The Times and others devote the usual attention to the fate of individual, big-ticket programs. And that’s fine. For today.
Slate’s Fred Kaplan brings some healthy skepticism to the broader defense spending numbers.
The Pentagon released its budget for fiscal year 2011 this afternoon, and it is enormous—much larger, even adjusting for inflation, than any budget since World War II. What’s more, some numbers buried within the budget suggest that it’s set to grow larger still in the coming years—to a greater extent than the White House or the Defense Department acknowledges.
But may we humbly suggest that today’s budget release mark not the end of reporting on defense spending, but the beginning?
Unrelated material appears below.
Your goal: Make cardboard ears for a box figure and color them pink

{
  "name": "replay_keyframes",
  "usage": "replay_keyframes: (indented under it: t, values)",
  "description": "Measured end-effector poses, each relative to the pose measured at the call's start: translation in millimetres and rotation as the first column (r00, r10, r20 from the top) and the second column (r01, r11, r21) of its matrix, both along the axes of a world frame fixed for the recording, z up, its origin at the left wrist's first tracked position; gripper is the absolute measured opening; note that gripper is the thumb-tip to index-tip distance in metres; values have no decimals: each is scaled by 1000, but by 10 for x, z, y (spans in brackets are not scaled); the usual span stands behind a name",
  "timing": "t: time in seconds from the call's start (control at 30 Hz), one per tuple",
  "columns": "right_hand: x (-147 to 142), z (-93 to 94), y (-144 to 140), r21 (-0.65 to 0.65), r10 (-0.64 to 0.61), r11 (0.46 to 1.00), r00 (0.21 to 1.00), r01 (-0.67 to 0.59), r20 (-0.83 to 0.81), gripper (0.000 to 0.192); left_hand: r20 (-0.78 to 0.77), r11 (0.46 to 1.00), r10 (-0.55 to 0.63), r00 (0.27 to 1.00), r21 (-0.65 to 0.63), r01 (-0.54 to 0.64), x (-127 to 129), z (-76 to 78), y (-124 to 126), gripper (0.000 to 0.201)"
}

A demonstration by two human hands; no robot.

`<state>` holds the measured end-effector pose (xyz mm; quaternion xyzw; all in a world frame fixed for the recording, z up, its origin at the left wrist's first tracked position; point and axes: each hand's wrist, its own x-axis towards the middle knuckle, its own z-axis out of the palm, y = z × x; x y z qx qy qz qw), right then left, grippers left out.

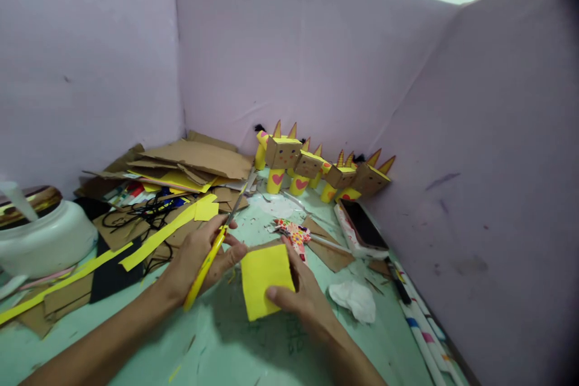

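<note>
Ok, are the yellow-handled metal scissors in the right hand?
No, the yellow-handled metal scissors are in the left hand, while the right hand holds the box with a square yellow face.

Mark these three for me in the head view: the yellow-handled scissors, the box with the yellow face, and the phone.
Yellow-handled scissors [219, 241]: head view, on the handle near the blades.
Yellow-faced box [263, 276]: head view, middle of its yellow face.
Phone [362, 224]: head view, on its dark screen.
</note>
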<state>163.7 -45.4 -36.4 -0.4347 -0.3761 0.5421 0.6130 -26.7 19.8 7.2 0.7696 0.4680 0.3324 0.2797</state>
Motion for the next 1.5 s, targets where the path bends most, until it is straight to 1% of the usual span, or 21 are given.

I mean, from a journalism point of view, this is what military types would call a target-rich environment.
Speaker of the House Nancy Pelosi has already made clear that she disagrees with Obama’s decision to exempt military spending from his proposed budget freeze.
“I don’t think that we have to protect military contractors, and I want to make that distinction very clearly,” Ms. Pelosi said. “I do not think the entire defense budget should be exempted.”
Sounds like a potential source to us.
Another might the Secretary of Defense, last seen canning the Marine general in charge of the F-35 and rebuking the contractor, Lockheed Martin, which is clearly reeling, as the Times reports:
In a statement issued late Monday, Lockheed Martin said it had been working with military officials “on a plan to get the program back on track” and was “committed to stabilizing F-35 cost, affordability and to fielding the aircraft on time.”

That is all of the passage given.